EXERCISE GOAL: Take the entries below and print, exactly, the stretch from the line containing "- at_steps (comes" through the line containing "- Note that", both included.

Records from a dataset:

════════════════

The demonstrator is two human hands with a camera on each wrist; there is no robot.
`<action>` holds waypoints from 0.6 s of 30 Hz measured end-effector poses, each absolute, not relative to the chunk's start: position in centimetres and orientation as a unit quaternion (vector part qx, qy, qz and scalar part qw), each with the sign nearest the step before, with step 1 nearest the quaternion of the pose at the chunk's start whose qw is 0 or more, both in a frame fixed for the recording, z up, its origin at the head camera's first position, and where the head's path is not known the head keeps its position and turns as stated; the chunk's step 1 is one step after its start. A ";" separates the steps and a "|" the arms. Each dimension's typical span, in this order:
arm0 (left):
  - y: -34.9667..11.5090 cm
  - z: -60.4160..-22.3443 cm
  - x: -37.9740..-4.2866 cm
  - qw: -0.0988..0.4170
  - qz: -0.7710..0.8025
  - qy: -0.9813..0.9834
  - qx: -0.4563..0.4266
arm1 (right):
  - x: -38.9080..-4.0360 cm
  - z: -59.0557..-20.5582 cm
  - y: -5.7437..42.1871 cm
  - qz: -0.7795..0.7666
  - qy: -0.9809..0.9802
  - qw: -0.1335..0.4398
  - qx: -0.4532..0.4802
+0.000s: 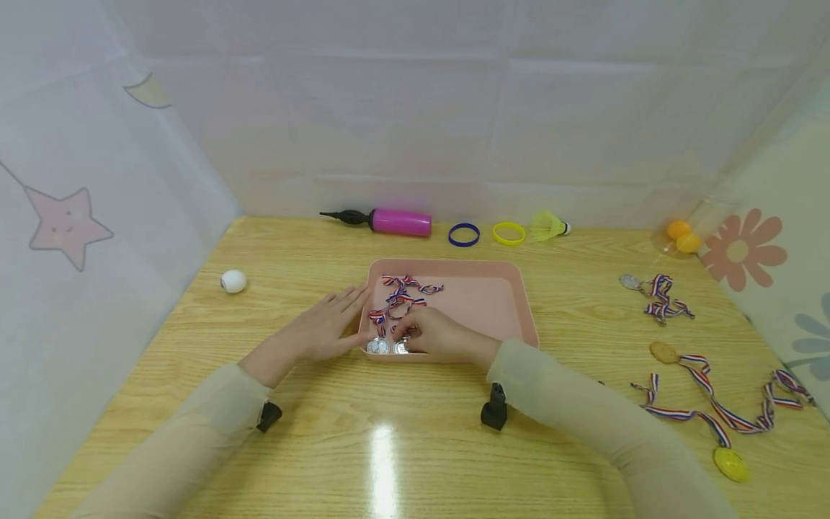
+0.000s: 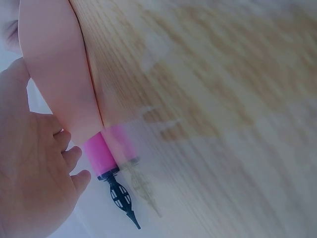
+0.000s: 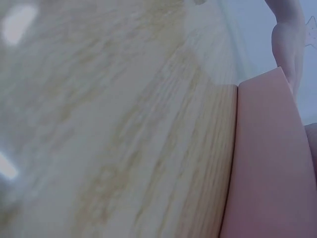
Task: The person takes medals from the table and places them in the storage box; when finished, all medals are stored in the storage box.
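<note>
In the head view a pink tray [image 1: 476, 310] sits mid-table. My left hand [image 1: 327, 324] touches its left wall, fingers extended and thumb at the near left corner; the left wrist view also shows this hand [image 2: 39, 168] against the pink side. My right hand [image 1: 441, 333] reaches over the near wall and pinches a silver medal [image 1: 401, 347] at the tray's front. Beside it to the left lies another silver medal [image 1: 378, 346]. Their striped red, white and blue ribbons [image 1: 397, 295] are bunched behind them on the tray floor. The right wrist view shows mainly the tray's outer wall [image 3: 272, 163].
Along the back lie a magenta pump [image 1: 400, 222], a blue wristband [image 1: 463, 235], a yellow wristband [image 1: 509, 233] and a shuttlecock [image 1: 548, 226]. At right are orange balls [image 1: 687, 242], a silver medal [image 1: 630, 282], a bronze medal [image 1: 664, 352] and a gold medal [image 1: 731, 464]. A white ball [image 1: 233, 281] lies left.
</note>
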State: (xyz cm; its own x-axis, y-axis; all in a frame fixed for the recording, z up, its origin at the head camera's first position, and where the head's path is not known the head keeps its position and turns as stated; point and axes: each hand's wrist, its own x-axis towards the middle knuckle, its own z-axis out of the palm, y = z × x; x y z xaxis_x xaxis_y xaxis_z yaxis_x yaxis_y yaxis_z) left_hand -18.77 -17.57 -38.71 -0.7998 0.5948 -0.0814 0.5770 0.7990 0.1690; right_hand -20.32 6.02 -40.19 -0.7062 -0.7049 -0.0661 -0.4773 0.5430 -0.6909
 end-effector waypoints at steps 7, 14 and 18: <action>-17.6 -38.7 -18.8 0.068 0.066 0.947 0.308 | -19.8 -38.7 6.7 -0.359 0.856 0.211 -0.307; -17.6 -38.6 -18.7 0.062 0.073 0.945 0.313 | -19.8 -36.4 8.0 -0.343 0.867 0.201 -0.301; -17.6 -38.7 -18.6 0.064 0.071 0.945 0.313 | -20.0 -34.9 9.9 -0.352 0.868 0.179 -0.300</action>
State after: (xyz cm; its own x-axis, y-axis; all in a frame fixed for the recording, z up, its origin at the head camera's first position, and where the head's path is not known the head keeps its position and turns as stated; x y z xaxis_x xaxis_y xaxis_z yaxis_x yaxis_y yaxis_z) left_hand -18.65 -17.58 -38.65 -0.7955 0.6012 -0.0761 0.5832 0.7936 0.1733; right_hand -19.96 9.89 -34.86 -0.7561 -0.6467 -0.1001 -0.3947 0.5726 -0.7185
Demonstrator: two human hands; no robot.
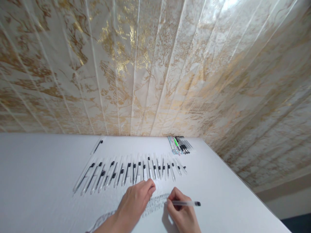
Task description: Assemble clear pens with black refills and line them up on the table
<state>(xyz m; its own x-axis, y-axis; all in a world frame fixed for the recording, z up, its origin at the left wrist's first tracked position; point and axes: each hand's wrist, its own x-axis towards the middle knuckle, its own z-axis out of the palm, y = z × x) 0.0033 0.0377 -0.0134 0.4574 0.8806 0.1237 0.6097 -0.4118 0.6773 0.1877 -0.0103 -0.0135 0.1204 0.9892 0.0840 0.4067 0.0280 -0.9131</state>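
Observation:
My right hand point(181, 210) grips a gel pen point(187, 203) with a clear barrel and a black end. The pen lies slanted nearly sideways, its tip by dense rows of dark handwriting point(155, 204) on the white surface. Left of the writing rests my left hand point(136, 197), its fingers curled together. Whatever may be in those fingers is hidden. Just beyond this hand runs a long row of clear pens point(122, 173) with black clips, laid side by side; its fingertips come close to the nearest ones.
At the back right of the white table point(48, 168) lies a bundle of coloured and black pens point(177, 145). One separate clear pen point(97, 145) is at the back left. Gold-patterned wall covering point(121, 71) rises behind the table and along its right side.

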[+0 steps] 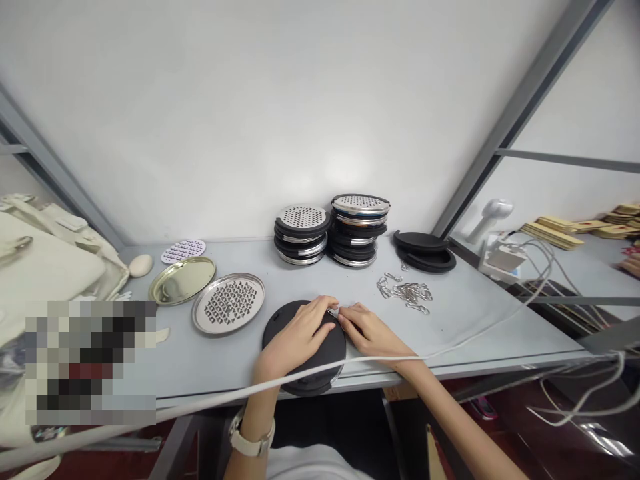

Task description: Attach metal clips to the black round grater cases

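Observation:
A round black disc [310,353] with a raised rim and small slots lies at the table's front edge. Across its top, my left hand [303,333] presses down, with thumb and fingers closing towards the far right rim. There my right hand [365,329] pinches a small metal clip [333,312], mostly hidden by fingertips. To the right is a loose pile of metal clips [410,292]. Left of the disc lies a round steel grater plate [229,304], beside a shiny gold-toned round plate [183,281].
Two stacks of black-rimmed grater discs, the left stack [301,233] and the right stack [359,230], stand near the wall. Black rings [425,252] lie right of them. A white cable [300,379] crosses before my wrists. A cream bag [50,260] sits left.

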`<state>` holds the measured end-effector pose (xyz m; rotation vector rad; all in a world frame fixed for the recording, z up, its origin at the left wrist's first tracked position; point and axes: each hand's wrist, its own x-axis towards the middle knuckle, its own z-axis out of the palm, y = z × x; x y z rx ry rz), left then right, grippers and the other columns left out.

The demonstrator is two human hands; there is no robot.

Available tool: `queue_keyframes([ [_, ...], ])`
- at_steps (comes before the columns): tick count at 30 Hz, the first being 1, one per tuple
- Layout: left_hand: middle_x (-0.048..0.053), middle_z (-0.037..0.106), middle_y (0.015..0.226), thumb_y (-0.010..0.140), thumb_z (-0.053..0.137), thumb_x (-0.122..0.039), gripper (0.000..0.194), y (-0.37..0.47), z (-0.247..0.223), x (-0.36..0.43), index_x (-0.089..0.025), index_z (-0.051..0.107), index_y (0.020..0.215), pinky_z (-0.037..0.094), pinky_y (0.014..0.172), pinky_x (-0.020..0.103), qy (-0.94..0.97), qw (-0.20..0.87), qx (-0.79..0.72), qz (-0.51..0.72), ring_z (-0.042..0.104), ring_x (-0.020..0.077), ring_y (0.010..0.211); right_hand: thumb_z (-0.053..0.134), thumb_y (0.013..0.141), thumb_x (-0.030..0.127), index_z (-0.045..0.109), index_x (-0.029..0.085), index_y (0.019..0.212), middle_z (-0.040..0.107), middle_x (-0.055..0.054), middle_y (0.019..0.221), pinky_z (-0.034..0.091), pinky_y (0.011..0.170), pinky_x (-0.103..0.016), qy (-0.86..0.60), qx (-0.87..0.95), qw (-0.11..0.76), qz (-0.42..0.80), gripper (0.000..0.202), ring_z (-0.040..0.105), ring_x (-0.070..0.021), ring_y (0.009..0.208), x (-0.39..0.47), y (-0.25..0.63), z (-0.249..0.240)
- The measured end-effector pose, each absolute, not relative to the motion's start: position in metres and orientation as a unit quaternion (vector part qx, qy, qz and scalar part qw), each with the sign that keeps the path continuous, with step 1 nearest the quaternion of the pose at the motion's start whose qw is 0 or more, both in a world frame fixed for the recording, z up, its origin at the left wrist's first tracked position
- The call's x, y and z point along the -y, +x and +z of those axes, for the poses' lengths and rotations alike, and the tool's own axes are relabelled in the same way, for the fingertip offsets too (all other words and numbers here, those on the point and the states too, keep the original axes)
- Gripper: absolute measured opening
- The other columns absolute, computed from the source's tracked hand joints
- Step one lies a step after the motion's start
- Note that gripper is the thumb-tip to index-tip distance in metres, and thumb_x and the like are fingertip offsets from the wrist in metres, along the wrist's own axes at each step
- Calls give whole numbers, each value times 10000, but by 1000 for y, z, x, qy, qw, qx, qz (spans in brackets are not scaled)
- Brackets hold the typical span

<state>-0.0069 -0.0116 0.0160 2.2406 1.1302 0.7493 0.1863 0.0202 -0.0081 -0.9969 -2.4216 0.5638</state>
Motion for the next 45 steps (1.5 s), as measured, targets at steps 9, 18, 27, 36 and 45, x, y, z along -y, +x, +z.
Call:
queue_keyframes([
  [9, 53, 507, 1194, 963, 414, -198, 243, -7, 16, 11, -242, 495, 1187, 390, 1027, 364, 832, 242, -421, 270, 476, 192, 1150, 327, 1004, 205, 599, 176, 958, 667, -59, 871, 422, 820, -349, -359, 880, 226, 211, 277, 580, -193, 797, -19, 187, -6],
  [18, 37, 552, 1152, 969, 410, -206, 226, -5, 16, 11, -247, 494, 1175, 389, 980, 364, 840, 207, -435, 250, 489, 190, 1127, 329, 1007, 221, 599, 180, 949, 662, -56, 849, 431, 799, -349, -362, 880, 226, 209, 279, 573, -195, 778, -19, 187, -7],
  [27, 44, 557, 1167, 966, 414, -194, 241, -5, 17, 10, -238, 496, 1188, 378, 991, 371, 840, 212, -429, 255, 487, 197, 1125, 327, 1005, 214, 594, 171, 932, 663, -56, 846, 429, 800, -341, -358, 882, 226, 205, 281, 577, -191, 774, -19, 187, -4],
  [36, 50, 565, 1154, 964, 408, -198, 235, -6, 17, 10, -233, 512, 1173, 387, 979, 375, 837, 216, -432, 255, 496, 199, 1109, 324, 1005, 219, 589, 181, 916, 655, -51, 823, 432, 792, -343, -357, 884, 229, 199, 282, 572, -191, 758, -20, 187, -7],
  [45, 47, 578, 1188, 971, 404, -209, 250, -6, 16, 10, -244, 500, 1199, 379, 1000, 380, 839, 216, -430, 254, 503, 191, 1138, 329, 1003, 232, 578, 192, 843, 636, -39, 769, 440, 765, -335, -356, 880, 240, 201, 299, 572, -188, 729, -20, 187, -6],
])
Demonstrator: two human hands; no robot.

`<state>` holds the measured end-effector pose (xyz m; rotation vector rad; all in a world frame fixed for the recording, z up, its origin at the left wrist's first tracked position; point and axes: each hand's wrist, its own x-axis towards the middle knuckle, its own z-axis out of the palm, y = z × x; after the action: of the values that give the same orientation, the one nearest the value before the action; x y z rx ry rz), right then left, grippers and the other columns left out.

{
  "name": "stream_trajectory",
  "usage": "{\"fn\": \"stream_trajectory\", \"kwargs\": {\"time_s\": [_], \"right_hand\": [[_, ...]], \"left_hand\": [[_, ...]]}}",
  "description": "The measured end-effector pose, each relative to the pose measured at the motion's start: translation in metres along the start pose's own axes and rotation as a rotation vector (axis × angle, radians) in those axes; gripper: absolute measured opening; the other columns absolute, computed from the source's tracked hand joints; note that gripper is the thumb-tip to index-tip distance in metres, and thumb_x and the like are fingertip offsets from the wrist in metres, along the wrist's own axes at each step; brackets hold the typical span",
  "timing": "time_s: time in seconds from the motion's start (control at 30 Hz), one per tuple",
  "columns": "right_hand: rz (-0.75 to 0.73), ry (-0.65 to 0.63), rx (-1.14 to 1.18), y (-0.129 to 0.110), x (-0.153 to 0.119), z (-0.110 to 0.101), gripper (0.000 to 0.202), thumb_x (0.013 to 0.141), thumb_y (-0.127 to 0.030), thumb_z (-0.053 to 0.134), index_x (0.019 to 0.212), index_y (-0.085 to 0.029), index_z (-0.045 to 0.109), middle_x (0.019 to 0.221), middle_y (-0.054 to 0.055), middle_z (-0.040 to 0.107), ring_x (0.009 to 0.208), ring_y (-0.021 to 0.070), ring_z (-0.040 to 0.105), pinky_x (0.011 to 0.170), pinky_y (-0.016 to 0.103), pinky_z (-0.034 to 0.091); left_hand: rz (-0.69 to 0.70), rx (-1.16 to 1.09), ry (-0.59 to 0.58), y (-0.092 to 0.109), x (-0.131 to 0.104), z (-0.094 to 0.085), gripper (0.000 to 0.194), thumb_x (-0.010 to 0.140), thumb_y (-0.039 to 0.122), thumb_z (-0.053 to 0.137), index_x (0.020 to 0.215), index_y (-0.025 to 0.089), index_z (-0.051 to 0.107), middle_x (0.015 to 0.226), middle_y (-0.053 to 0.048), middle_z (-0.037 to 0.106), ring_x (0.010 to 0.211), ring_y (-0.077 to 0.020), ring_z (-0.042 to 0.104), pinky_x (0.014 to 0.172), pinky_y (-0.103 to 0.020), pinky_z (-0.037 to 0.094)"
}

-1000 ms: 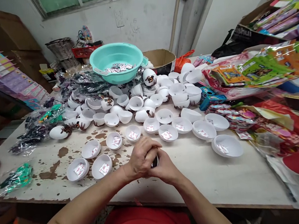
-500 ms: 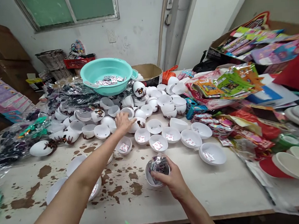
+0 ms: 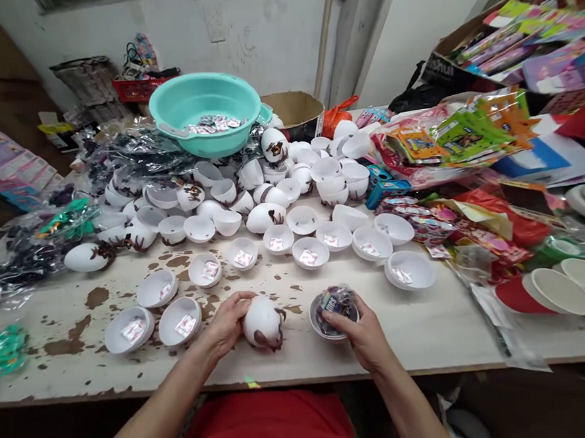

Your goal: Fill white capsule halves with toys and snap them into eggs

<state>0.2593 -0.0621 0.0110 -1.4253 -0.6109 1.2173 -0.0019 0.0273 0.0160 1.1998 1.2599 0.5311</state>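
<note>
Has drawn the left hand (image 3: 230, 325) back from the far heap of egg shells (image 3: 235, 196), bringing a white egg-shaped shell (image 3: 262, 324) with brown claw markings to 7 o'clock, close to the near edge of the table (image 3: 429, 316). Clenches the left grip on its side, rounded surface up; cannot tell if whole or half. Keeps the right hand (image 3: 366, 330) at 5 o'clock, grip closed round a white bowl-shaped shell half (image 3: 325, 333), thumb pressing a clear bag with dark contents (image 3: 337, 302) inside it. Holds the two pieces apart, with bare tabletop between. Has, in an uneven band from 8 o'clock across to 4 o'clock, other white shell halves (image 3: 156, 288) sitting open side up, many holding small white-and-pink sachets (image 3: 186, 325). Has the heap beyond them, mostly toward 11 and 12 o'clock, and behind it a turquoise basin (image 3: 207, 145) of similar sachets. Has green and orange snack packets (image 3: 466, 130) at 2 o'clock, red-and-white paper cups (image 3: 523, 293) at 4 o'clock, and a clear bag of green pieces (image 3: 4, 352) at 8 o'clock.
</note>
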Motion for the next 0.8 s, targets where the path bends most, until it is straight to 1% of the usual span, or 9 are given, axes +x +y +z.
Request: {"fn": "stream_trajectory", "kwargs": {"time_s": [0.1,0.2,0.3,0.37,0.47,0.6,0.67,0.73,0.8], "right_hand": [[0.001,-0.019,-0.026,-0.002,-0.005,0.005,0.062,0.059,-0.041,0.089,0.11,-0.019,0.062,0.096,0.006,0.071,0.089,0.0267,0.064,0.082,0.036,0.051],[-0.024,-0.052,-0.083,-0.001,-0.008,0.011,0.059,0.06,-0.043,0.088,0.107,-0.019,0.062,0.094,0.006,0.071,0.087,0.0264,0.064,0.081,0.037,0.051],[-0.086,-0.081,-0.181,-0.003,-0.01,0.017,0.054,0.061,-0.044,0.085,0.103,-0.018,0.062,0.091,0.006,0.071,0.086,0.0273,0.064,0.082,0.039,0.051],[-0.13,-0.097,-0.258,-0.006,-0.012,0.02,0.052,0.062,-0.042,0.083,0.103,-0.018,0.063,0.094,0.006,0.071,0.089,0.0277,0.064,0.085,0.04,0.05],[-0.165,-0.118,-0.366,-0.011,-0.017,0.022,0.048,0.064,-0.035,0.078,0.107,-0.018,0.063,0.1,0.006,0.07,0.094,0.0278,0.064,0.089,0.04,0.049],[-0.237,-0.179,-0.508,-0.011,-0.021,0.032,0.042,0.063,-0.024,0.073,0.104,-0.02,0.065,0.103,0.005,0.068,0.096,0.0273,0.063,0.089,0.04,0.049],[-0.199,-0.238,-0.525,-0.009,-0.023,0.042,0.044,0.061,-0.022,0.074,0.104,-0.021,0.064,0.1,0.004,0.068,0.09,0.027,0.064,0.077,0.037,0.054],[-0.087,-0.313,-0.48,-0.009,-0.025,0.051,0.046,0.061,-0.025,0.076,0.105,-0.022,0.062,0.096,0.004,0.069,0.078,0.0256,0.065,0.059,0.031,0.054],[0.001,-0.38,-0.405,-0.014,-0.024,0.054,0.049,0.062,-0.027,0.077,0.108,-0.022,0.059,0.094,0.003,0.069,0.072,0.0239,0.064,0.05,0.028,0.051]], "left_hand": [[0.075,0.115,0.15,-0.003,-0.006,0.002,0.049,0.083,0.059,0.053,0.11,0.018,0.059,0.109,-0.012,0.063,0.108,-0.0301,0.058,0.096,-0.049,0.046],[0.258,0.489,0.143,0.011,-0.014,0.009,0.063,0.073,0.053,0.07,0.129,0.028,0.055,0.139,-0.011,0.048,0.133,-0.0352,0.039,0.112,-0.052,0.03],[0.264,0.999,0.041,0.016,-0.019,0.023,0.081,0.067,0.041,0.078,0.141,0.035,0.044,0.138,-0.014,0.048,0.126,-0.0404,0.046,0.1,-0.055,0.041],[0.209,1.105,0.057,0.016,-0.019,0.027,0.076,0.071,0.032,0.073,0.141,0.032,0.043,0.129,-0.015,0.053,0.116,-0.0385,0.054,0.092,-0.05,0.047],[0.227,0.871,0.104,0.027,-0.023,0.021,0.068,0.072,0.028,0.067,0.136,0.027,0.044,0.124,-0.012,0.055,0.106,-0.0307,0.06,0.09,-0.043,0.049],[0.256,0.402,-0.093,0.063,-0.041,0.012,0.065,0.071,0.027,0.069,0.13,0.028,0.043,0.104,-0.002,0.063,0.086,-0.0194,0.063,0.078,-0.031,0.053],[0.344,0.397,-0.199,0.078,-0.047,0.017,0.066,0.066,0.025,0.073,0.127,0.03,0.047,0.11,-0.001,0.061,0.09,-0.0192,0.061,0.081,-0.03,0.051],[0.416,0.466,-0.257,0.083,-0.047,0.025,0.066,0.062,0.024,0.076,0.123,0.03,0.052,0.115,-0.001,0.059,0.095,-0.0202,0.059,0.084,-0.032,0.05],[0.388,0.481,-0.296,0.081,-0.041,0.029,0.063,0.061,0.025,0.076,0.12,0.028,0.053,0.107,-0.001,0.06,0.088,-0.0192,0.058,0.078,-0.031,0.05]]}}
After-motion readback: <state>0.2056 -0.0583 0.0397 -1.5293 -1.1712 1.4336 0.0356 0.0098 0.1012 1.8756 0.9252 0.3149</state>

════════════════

ANSWER BELOW:
- at_steps (comes before the columns): tick count at 30 Hz, the first being 1, one per tuple
- Layout: left_hand: middle_x (-0.048..0.053), middle_z (-0.037..0.106), middle_y (0.015..0.226), thumb_y (-0.010..0.140), thumb_z (-0.053..0.137), thumb_x (-0.122..0.039), gripper (0.000..0.194), y (-0.37..0.47), z (-0.247..0.223), x (-0.36..0.43), index_x (-0.089..0.025), index_z (-0.051..0.107), index_y (0.020..0.215), pinky_z (-0.037..0.094), pinky_y (0.014..0.172), pinky_x (-0.020..0.103), qy (-0.94..0.97), qw (-0.20..0.87), qx (-0.79..0.72), qz (-0.51..0.72), ring_z (-0.042..0.104), ring_x (-0.020..0.077), ring_y (0.010..0.211); right_hand: thumb_z (-0.053..0.134), thumb_y (0.013..0.141), thumb_x (-0.030..0.127), index_z (-0.045..0.109), index_x (-0.029..0.085), index_y (0.019..0.212), middle_z (-0.040..0.107), middle_x (-0.055..0.054), middle_y (0.019..0.221), pinky_z (-0.034..0.091), pinky_y (0.011..0.170), pinky_x (-0.103..0.016), qy (-0.86..0.60), qx (-0.87..0.95), qw (-0.11..0.76), qz (-0.42..0.80), gripper (0.000..0.202), ring_z (-0.040..0.105), ring_x (-0.070..0.021), ring_y (0.009..0.208), x (-0.39..0.47), y (-0.25..0.63), z (-0.249..0.240)
- The measured end-effector pose, each absolute, not relative to the motion's start: position in metres and orientation as a unit quaternion (vector part qx, qy, qz and scalar part qw), each with the sign that keeps the path continuous, with step 1 nearest the quaternion of the pose at the motion's start whose qw is 0 or more, both in a world frame fixed for the recording, z up, its origin at the left wrist's first tracked position
- The call's x, y and z point along the -y, +x and +z of those axes, for the poses' lengths and rotations alike, and the tool's own axes are relabelled in the same way, for the fingertip offsets too (all other words and numbers here, those on the point and the states too, keep the original axes)
- Gripper: absolute measured opening
- The other columns absolute, computed from the source's tracked hand joints
- Step one lies a step after the motion's start
- Note that gripper is the thumb-tip to index-tip distance in metres, and thumb_x and the like are fingertip offsets from the wrist in metres, along the wrist's own axes at each step

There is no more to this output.